* _EXERCISE_
Of the entries below, restate word for word only the section that runs from the line with "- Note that" to the line with "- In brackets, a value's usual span", counting both ends.

Stored items:
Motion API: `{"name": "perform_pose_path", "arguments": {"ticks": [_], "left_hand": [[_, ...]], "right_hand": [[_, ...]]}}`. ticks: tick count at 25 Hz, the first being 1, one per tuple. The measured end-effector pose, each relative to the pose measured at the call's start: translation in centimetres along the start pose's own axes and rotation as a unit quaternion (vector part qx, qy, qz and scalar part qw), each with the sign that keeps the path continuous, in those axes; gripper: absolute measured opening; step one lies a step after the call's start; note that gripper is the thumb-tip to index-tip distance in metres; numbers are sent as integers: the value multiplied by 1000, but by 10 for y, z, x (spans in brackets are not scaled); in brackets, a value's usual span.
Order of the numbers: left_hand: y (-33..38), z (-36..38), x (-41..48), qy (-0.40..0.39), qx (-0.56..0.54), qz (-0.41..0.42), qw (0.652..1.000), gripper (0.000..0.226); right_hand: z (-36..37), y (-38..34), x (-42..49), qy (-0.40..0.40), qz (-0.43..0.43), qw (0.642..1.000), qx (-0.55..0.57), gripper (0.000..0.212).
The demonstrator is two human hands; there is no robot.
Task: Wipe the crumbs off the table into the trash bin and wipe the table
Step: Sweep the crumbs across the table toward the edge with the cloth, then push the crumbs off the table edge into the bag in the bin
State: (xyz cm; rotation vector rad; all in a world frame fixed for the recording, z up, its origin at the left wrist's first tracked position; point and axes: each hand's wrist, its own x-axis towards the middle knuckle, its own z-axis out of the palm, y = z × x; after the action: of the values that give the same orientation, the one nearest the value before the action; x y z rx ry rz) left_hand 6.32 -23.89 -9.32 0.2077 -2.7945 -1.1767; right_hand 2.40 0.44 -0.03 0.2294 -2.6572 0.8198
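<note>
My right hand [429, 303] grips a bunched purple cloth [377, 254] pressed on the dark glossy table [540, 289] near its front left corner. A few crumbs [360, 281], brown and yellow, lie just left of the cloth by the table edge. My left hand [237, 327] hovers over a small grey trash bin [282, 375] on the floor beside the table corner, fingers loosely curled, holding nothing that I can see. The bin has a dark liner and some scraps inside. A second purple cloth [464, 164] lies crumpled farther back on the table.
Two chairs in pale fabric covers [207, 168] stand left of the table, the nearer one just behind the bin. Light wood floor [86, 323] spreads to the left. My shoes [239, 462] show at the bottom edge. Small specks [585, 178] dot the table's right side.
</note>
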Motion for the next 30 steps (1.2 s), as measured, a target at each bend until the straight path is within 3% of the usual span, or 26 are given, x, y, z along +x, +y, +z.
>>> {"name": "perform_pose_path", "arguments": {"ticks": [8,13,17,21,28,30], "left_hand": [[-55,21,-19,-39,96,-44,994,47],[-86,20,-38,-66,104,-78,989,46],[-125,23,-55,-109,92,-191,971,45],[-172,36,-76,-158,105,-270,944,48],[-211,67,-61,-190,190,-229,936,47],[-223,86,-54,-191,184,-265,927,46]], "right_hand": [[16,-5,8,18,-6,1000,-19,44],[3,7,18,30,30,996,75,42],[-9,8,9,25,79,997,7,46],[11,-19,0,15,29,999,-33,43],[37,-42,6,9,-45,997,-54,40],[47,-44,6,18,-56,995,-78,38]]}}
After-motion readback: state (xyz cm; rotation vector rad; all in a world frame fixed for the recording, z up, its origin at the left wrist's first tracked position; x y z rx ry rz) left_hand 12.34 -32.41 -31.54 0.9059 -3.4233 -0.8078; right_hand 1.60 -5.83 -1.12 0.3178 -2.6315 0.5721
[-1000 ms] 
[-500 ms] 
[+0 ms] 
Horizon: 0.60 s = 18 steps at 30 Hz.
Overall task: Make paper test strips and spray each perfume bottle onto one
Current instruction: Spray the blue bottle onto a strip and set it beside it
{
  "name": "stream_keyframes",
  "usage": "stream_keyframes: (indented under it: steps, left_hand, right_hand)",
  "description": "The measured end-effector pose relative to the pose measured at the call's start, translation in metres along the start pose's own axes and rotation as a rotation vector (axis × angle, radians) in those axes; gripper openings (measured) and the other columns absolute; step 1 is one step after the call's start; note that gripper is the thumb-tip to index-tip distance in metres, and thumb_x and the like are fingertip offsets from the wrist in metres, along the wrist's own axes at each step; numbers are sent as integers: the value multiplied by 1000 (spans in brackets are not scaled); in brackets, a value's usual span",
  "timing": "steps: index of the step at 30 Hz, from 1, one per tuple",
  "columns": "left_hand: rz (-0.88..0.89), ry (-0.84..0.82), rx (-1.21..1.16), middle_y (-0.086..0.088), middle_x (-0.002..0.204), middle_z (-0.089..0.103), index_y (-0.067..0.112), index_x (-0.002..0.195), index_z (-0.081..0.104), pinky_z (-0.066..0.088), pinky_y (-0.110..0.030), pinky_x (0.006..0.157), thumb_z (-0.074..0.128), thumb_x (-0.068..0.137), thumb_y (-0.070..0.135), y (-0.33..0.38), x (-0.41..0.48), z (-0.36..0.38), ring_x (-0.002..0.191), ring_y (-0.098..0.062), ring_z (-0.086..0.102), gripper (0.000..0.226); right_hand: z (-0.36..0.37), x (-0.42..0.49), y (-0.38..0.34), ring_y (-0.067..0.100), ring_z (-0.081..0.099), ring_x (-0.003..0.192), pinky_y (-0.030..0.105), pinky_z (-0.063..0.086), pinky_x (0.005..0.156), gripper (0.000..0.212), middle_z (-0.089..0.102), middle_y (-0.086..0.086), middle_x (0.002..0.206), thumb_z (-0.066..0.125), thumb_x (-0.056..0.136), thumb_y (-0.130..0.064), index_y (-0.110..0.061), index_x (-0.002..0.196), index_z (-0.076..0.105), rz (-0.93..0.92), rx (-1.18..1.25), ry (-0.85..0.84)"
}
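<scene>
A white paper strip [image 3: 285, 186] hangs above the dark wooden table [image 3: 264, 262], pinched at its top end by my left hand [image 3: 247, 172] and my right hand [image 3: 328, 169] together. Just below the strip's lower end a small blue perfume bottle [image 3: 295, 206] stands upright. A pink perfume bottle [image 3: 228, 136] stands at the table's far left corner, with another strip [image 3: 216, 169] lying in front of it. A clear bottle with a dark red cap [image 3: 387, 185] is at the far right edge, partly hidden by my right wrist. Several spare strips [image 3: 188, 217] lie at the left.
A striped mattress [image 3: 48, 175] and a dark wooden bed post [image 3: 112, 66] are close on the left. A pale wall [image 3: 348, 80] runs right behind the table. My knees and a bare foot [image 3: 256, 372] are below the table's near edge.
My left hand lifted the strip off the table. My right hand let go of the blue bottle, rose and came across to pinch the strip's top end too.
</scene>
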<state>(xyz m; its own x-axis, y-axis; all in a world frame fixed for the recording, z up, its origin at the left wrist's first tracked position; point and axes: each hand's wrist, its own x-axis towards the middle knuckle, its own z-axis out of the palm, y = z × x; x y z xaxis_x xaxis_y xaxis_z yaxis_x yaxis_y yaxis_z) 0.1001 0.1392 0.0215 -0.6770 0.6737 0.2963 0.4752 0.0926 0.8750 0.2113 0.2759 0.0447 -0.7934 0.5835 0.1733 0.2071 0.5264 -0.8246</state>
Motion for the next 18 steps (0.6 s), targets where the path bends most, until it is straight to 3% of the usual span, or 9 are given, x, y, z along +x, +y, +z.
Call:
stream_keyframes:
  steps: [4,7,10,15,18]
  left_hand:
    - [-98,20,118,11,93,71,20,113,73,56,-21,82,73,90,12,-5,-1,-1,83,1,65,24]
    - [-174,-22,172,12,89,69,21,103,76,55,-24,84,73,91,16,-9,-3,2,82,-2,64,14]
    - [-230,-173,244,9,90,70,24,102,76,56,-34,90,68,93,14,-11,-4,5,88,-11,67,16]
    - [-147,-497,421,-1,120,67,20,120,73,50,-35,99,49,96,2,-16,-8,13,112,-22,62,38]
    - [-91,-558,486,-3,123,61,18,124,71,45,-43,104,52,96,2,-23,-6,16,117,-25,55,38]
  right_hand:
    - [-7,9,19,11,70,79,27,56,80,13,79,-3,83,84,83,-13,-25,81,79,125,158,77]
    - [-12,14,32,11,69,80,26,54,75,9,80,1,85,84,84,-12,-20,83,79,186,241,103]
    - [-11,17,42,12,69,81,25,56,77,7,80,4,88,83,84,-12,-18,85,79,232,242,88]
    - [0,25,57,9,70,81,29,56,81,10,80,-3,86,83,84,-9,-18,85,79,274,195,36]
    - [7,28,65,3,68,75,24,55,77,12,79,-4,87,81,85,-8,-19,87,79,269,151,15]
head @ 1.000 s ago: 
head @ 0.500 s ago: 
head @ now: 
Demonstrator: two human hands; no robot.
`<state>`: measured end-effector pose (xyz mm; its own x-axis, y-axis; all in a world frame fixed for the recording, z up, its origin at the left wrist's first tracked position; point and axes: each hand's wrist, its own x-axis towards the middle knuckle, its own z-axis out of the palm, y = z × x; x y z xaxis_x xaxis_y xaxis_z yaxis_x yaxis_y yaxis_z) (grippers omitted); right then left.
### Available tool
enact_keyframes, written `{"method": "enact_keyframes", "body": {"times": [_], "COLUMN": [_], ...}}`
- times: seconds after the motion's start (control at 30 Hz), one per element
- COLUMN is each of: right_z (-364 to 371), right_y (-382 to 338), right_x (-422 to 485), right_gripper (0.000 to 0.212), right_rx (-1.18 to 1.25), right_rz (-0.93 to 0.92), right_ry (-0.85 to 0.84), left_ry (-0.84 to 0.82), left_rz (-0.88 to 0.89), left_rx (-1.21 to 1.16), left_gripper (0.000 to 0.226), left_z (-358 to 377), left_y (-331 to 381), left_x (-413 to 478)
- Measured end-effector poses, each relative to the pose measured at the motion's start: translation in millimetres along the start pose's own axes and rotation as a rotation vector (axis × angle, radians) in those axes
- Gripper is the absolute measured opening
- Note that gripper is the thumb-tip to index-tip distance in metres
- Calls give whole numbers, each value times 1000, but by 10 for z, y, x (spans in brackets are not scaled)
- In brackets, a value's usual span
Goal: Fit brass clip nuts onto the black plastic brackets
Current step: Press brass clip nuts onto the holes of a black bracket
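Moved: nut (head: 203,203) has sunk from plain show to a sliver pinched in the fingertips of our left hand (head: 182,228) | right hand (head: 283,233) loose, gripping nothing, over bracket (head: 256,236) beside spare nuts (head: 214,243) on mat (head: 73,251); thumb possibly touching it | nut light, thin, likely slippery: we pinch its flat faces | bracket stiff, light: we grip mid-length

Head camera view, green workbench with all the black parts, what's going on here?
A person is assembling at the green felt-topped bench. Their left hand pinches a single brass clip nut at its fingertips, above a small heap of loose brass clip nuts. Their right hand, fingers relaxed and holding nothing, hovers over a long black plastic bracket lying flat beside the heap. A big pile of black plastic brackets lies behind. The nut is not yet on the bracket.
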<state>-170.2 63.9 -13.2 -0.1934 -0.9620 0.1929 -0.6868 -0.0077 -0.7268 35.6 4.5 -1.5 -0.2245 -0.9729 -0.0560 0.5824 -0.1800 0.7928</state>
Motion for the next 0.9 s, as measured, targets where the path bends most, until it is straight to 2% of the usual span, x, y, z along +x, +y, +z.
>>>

* _SOLUTION TO THIS TASK_
- Note that gripper is the thumb-tip to index-tip distance in metres
- Calls give whole numbers, each value times 1000, but by 10 for z, y, x (spans in brackets are not scaled)
- In brackets, a value's usual span

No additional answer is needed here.